To be eligible for inclusion in the D:A:D
analysis, patients were required to have normal kidney function at baseline.
This was defined as an estimated glomerular filtration rate (eGFR) of 90ml/min or above. Patients were followed-up at regular intervals. Individuals who had two
consecutive test results showing a decline in eGFR to below 70ml/min were
diagnosed as having kidney impairment; those with two consecutive measurements
indicating a fall in eGFR to below 60ml/min were defined as having chronic
kidney disease.
The starting date for the study was January
2004, when measurement of eGFR became routine in the D:A:D cohort. The majority
of the patients were white gay men and their median age was 39 years.

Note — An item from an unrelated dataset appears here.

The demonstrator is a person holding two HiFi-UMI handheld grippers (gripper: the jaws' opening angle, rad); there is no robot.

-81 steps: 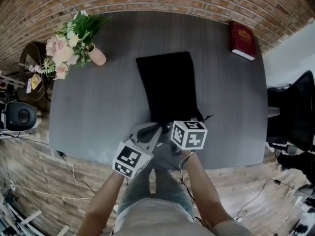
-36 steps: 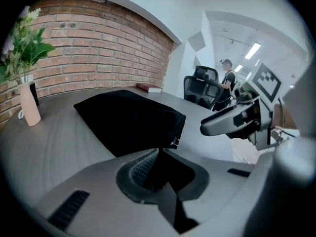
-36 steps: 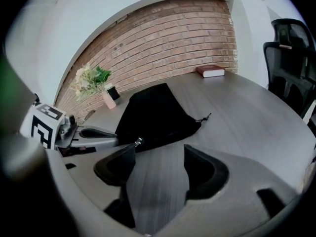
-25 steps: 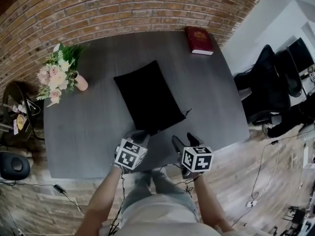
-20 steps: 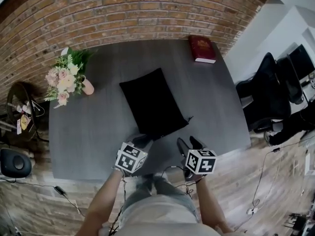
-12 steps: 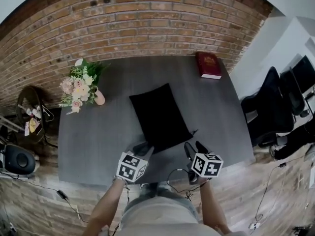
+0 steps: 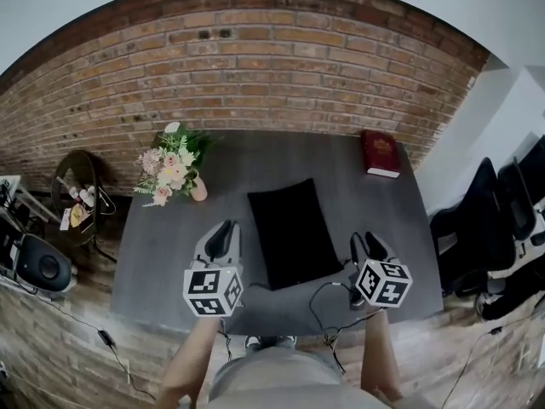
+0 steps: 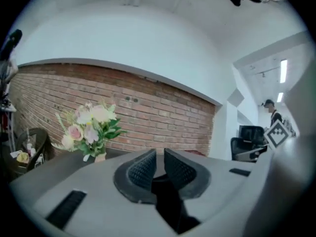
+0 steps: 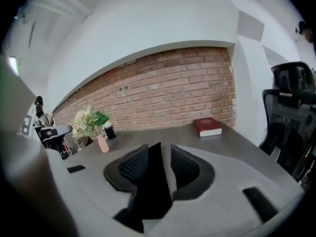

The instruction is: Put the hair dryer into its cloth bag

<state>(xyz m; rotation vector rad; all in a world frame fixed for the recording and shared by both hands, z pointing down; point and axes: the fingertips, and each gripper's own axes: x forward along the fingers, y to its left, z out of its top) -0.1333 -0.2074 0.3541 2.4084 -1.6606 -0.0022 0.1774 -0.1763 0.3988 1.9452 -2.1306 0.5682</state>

Patients were followed for a median of 4.5
years and each contributed a median of twelve eGFR measures.
A total of 468 patients (2%) had a fall in
eGFR to below 70ml/min, an incidence of 4.78 per 1000 person years. Some 131
individuals (0.6%) developed chronic kidney disease, giving an incidence rate
of 1.33 per 1000 patient-years.
People with a current eGFR in the region
of 60-70ml/min were more likely to discontinue therapy with tenofovir than
any other anti-HIV drug (adjusted incidence rate ratio [aIRR], 1.72; 95% CI,
1.38-2.14). The authors believe this shows that physicians are aware of the possible
kidney toxicities of the drug.
The investigators also found that cumulative
exposure to tenofovir (aIRR, 1.18; 95% CI, 1.12-1.25 per year) and ritonavir-boosted
atazanavir (aIRR, 1.19, 95%
CI, 1.09-1.32 per year) were both associated the development of kidney
dysfunction.
Cumulative exposure to lopinavir/ritonavir was associated with the diagnosis
of renal impairment (aIRR, 1.11; 95% CI, 1.05-1.17 per year) and the diagnosis
of kidney dysfunction (aIRR, 1.22; 95% CI, 1.16-1.28 per year).
“Given the relatively short length of
follow-up (< 5 years) these declines were substantial compared to the
expected age-related decline of 1 ml/min/year,” write the authors.

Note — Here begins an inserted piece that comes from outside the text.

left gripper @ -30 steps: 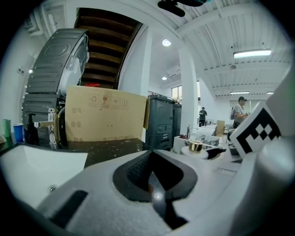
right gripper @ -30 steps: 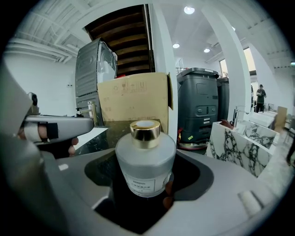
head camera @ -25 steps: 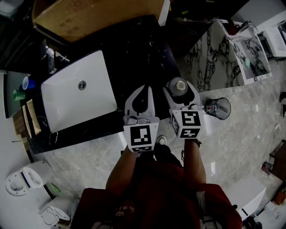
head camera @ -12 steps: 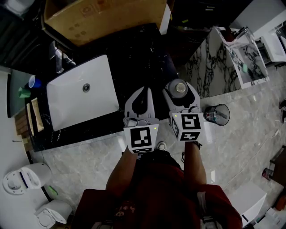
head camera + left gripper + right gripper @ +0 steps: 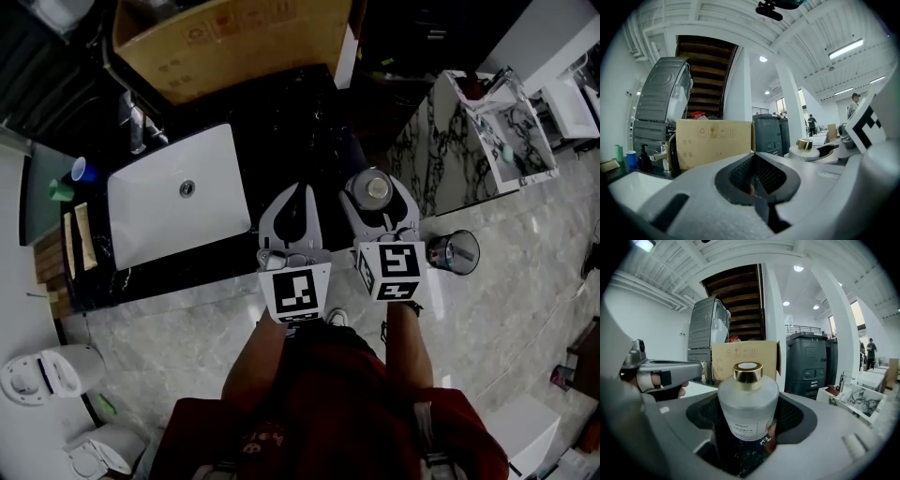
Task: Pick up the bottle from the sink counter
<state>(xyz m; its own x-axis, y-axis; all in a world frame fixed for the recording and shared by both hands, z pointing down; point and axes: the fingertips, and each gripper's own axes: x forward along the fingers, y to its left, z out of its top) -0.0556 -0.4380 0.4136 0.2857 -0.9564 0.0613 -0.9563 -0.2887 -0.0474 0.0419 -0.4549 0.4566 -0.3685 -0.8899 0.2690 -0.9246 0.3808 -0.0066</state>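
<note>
A frosted glass bottle point(image 5: 747, 399) with a gold cap stands upright between the jaws of my right gripper point(image 5: 751, 404), which is shut on its round body. In the head view the bottle point(image 5: 377, 189) and the right gripper point(image 5: 378, 180) hang over the right end of the black sink counter point(image 5: 300, 122). To their left, my left gripper point(image 5: 297, 190) is shut with its jaw tips together and nothing between them. In the left gripper view the left gripper point(image 5: 756, 157) points level at the cardboard box point(image 5: 715, 140).
A white sink basin point(image 5: 178, 202) with a faucet point(image 5: 136, 122) fills the counter's left part. A cardboard box point(image 5: 225, 37) sits at the back. Blue point(image 5: 82, 172) and green point(image 5: 61, 191) cups stand far left. A small bin point(image 5: 453, 251) stands on the floor at right.
Both grippers have risen a little, side by side, and the bottle has gone up with the right one. The right grip has not changed, and the left jaws have stayed together.
</note>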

An association between tenofovir and
atazanavir therapy and kidney dysfunction has been identified in earlier
research.
However, the finding that treatment with Kaletra led to renal dysfunction and
chronic kidney disease was novel. But the authors of the editorial recommend that
this finding should be treated with caution and may simply be because the Kaletra-treated patients had been living with HIV for longer and suffered more extensive renal damage before
initiating therapy with what is now an older drug largely used in second-line treatment.
Encouragingly, there was some evidence that
kidney function recovered after discontinuing therapy with the drugs associated
with renal side-effects. “A study with the specific aim of assessing the
reversibility of declining renal function among persons experiencing chronic
renal impairment while on antiretroviral therapy is currently being designed,”

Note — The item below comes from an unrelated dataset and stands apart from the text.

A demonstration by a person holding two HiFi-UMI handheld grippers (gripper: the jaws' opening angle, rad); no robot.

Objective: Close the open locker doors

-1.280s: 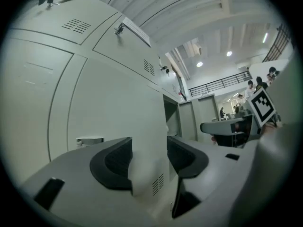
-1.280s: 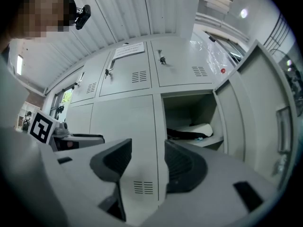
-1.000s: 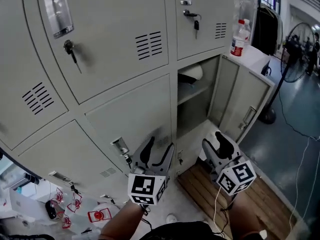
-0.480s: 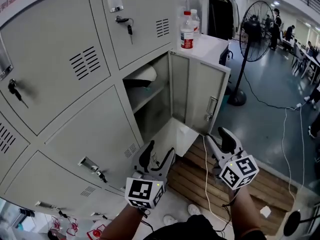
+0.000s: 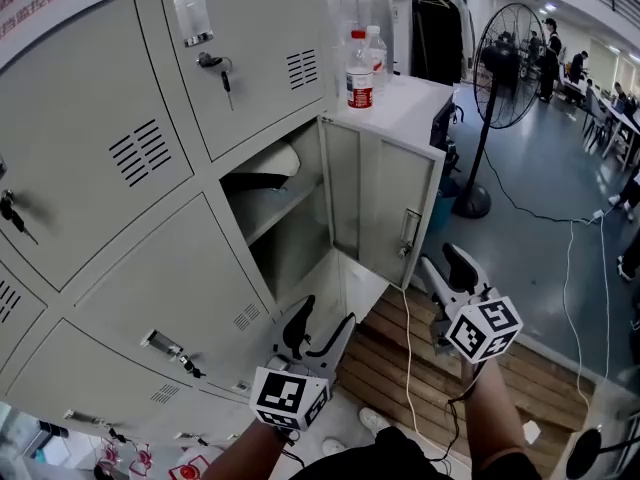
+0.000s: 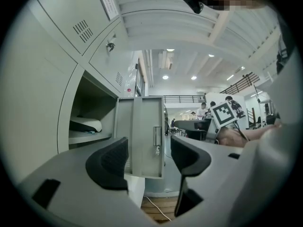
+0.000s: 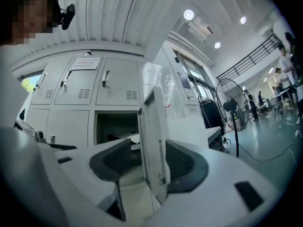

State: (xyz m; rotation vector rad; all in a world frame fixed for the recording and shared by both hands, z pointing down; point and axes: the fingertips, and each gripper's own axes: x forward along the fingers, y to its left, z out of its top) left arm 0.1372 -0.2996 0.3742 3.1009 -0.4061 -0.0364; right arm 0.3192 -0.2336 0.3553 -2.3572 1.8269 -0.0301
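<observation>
Left gripper point(image 5: 322, 320) and right gripper point(image 5: 445, 261), empty jaws just opened, face the locker door point(image 5: 385, 203) (shelf point(image 5: 262, 206) behind half hidden).

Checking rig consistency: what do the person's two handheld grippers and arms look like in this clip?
Left tongs and right tongs: pale grey bodies, curved black textured pads, each backed by a white cube with black square markers. A thin black cable trails along the right forearm. No sleeves show.

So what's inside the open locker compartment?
The open locker has a shelf carrying a white rounded item, with something dark under it. Below the shelf nothing shows, though the bottom and back corners are in shadow.
</observation>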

note the investigators. They conclude, “use of tenofovir, atazanavir/ritonavir
and lopinavir/ritonavir were independently associated with adverse chronic
kidney impairment…the incidence of chronic renal impairment associated with
these ARVs decreased after their discontinuation.”
The authors of the editorial stress the
importance of regularly monitoring kidney function in patients taking antiretroviral drugs. They
recommend that eGFR should be used in conjunction with a number of other tests.
They also stress that antiretroviral drugs are far from being the only cause of
renal impairment, so “an evaluation of other causes is usually appropriate.”